What the task asks
Set down, exactly and only, everything from the line containing "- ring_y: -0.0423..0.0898" down to the line containing "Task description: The" in the data below; the pictures are not part of the copy.
++++++
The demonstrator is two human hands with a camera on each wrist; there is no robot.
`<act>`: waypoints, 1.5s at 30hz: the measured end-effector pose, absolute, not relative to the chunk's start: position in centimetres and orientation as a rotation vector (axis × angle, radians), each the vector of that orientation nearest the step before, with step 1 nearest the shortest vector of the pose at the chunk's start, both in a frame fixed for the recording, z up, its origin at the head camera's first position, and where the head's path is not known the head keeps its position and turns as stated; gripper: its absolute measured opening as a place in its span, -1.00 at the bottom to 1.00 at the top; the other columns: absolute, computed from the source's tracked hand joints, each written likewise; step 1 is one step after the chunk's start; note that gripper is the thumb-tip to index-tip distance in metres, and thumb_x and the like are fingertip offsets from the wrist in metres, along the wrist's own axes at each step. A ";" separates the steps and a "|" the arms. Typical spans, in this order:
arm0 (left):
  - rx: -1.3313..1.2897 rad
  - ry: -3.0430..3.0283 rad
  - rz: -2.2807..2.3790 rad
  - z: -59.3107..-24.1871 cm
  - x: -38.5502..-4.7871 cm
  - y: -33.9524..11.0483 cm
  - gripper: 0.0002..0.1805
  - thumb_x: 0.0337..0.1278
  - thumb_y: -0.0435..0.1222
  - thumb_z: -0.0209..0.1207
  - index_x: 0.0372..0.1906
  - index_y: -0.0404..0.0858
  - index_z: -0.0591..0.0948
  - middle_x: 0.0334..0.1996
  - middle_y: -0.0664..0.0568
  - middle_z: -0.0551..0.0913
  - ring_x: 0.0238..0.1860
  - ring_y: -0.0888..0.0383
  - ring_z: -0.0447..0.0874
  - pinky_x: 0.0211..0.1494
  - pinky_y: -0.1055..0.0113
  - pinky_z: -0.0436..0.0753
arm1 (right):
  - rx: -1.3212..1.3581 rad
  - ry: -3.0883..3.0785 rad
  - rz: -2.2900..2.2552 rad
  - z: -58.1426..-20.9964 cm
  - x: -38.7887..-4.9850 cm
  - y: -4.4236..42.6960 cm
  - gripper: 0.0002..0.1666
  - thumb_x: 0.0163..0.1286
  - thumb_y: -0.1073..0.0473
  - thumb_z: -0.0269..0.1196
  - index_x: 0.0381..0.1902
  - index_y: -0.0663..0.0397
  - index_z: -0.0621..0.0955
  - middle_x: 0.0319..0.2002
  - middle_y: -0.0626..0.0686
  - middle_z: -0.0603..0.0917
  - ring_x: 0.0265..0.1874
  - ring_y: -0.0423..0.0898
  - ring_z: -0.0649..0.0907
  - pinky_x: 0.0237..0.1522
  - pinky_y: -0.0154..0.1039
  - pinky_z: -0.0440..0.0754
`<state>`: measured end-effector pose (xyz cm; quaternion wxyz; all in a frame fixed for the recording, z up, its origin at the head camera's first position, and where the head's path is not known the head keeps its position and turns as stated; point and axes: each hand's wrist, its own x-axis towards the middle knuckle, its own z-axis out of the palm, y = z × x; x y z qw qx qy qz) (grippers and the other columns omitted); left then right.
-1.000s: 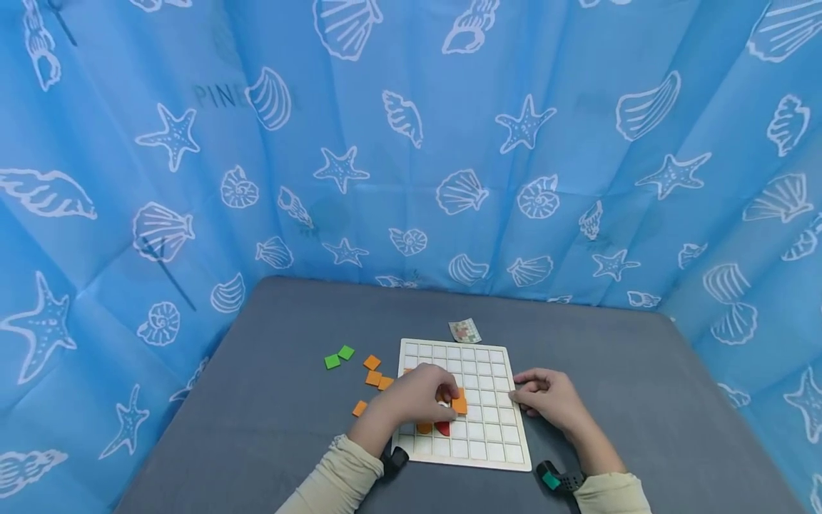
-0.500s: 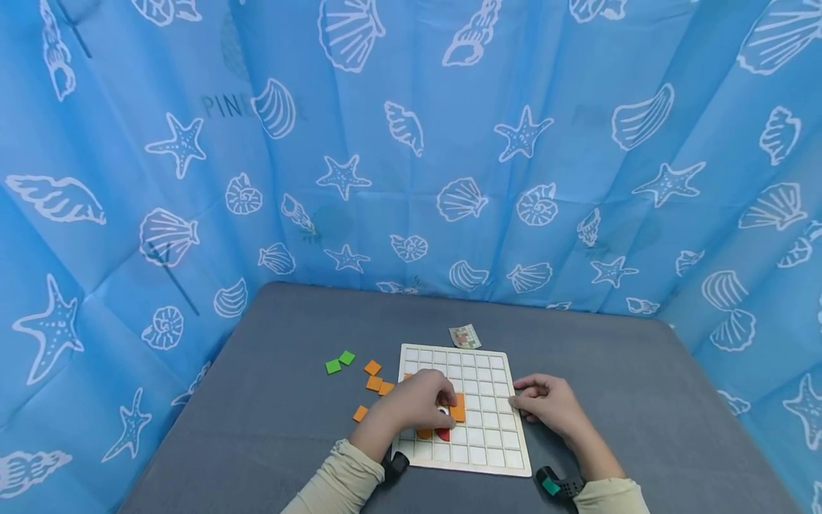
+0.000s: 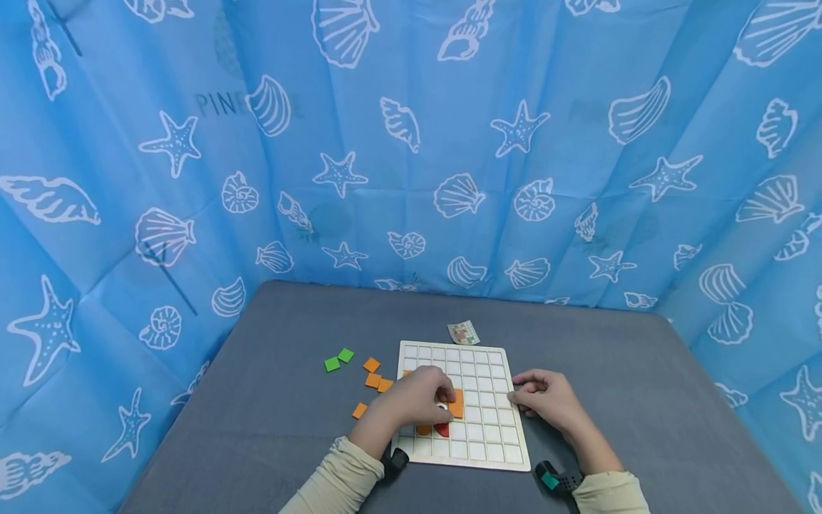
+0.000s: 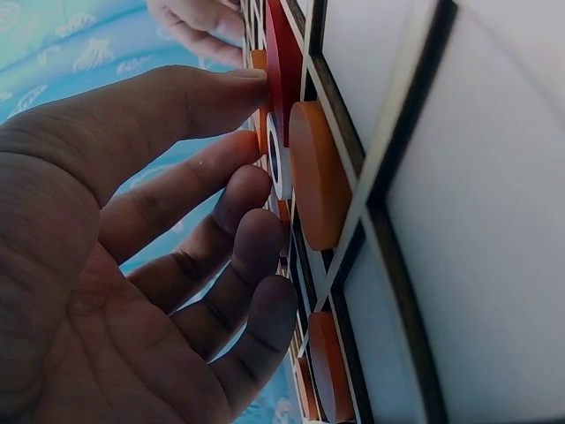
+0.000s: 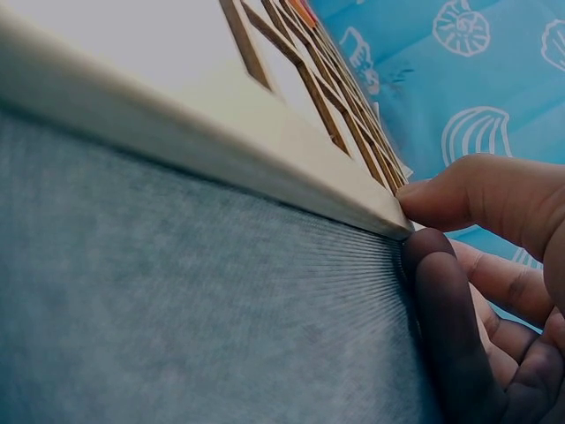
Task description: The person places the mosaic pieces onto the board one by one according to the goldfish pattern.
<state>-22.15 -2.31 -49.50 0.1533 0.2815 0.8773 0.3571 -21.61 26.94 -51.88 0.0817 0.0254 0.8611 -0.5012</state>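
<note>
My left hand is over the left half of a pale gridded board. Between its thumb and index finger it pinches an orange square tile at the board's surface. Close by in the grid sit a red piece, a white ring-like piece and an orange rounded piece, plain in the left wrist view. The other left fingers are loosely bent near the board. At the board's right edge, my right hand grips the rim with thumb on top and fingertips against the side. My left hand hides part of the grid.
Several loose orange tiles and two green tiles lie left of the board on the grey table. A small printed pattern card lies behind the board. A blue shell-patterned curtain hangs around the table.
The orange tile in my left hand has shifted slightly left on the board. My right hand keeps its grip on the edge. The head view has moved a little.
</note>
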 end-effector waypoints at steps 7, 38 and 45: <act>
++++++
Worked solution
  - ring_y: -0.0423..0.0898
  - ring_z: -0.0649..0.0907
  - pinky_x: 0.0237..0.1522
  - pinky_y: -0.0154..0.1039
  - pinky_z: -0.0440..0.0754
`<state>`: measured end-effector pose (xyz cm; quaternion wxyz; all in a frame fixed for the recording, z up, its origin at the head camera's first position, and where the head's path is not known the head keeps its position and turns as stated; point and axes: each hand's wrist, its own x-axis towards the middle knuckle, its own z-axis out of the palm, y = z × x; x y z qw qx qy qz) (grippers and the other columns omitted); left then right.
-1.000s: 
-0.500s: 
+0.000s: 
+0.000s: 
+0.000s: 
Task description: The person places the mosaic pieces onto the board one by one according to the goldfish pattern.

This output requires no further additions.